‘The Haunting of Molly Bannister’ DVD Review
Stars: Tiana Rogers, Susan Lee Burton, Emmeline Hartley, Grant Kempster, Chloe Badham, Bam Goodall, Liza Keast, Jake Kempster, Paul Rogers | Written and Directed by MJ Dixon
Following the DVD debuts of likes of Cleavers and Pandamonium, The Haunting of Molly Bannister (formerly known as Bannister DollHouse) is the latest release from the British independent film company Mycho, made up of MJ Dixon and Anna Dixon – the husband and wife filmmaking team behind the Mycho Entertainment Group brand; whose deal with 101 Films to get their titles out to a wider, horror-hungry UK audience is really working it seems – this is another Mycho title that has hit the DVD charts in shops (and supermarkets) across the UK.
The Haunting of Molly Bannister is apparently a spin-off from the Slasher House series and already the subject of a short film. I say apparently as I haven’t seen Slasher House 2, where Molly Bannister first made her appearance – as did the killer from Pandamonium and it didn’t hurt that film having not seen Slasher House 2 either. A shared universe in horror is nothing new (just look t Hammer’s output for instance), but it’s an interesting concept and one the echoes the work done more recently in the Marvel movies, only in reverse…
Here Mycho made a film featuring bunch of villains, Slasher House 2, where the monsters are merely one-dimensional tropes; then in subsequent works they’re exploring said villains and giving them back stories, fleshing out their characters – which can only then feed back into the original film, making it somewhat more complex if you revisit it afterwards (as the final title card suggests: “The story continues in Slasher House 2”). Hell, people have even dubbed these films the Mycho universe or ‘Mychoverse’! I do wonder though, given that their films are being released now to a wider audience, whether this shared-universe concept can continue… It will certainly please genre fans but I do wonder if the likes of Pandamonium and this film will appeal to the same members of Joe public?
Anyway, back to The Haunting of Molly Bannister. The film tells the story of the titular family, the Bannisters. Opening with a flashback to a 2014 family video in which Molly is given a doll for Christmas. A doll that creeps out her elder sister Sherry; and with good reason… She’s dead by the end of Christmas Day at the hands of said doll, with their father, Kenneth, arrested for the crime.
Jumping forward six months, Kenneth has left the family home – leaving the Bannister women all alone in their house with Molly the doll! Of course being all alone in a house with a killer doll, the family begin to feel that something is very wrong; their family home starts to feels menacing. The youngest sister Molly is getting “sick”, there are strange noises in the night and a constant feeling that they are being watched. What is wrong with Molly, and why does her doll seem to appear everywhere they go? Yes, we’re in Child’s Play-esque territory here. Though given this is a female doll, more like Dolly Dearest territory!

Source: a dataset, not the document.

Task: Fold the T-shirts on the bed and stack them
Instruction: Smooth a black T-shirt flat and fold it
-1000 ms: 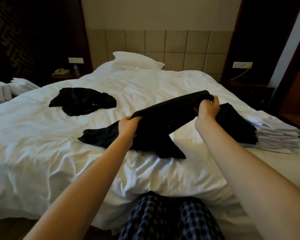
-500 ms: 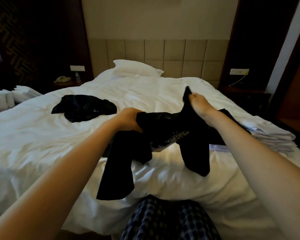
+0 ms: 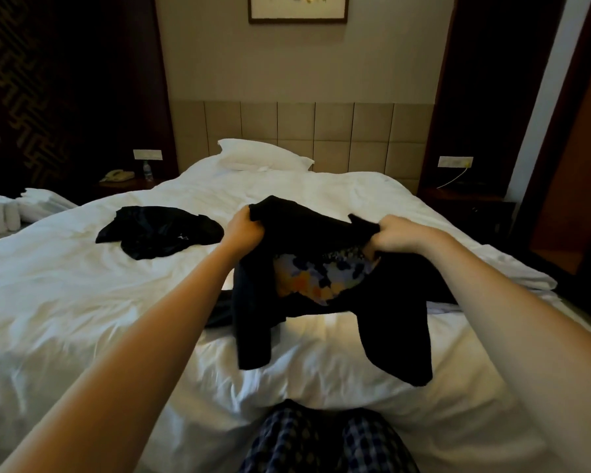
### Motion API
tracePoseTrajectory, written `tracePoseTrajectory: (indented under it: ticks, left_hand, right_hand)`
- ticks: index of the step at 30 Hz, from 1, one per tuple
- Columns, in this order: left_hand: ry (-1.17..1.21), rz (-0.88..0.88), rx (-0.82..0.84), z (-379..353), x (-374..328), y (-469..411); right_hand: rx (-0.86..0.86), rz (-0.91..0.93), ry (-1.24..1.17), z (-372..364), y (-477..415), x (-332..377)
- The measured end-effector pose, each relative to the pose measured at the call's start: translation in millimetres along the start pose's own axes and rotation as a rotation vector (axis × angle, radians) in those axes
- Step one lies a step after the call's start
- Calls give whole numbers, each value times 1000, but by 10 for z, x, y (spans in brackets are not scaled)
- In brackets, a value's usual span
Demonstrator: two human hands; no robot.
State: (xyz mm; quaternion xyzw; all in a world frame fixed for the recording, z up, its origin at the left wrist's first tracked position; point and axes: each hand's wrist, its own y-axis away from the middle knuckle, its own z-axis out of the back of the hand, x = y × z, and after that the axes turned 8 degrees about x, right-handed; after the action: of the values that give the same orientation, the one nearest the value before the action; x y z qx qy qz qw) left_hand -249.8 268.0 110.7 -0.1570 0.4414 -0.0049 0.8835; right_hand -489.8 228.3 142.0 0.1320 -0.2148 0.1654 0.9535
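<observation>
I hold a black T-shirt [image 3: 393, 322] with a multicoloured print up over the white bed [image 3: 82, 295]. My left hand [image 3: 244, 230] grips its top left edge and my right hand [image 3: 394, 235] grips its top right edge. Its two dark sides hang down toward the sheet. A second black T-shirt [image 3: 161, 230] lies crumpled on the bed to the left. The stack of folded white shirts [image 3: 512, 278] at the right edge of the bed is mostly hidden behind my right arm.
A white pillow [image 3: 263, 155] lies at the padded headboard. Dark nightstands flank the bed, the left one with a phone [image 3: 118, 175] and a bottle. White towels [image 3: 17, 209] lie on another bed far left. My checked trousers [image 3: 325, 442] touch the near bed edge.
Both hands have lifted the black T-shirt off the bed and spread it apart, so its coloured print now shows. The camera has tilted upward.
</observation>
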Motion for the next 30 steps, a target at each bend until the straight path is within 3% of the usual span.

Unfortunately for The Haunting of Molly Bannister, comparisons to other killer doll franchises probably don’t help. Especially considering the kinds of budgets Mycho are working with – much lower than the aforementioned genre films that’s for sure. But that’s not to say working on a low-budget is a detriment to this film. It’s not. As usual the Dixon’s know how to make their budgets work for them, where to compromise and where not to. Though in this case it does look like they’ve struggled with how to represent a killer doll on a budget, oftentimes cutting corners and having the doll just “appear” in a jump-scare moment rather than showing it fully alive and moving around.
Don’t think however that The Haunting of Molly Bannister relies on jump scares – yes the film uses them frequently but it also supports them with some superb building of tension. Both in terms of direction and staging and in the soundtrack which, along with the use of vivid colours in the lighting, remind me very much of Italian horror: the films of Dario Argento and the use of overwrought strings in a myriad of giallo films.
The antithesis of the likes of Mycho’s Cleavers and Pandamonium, The Haunting of Molly Bannister is not your typical over-the-top, in your face horror, instead it is a slow-burning, creep-inducing supernatural horror that focuses on characters and storytelling whilst providing plenty of scares along the way. And what’s not to love about a terrifying killer kid and her equally deadly doll?
The Haunting of Molly Bannister is out on DVD now from 101 Films.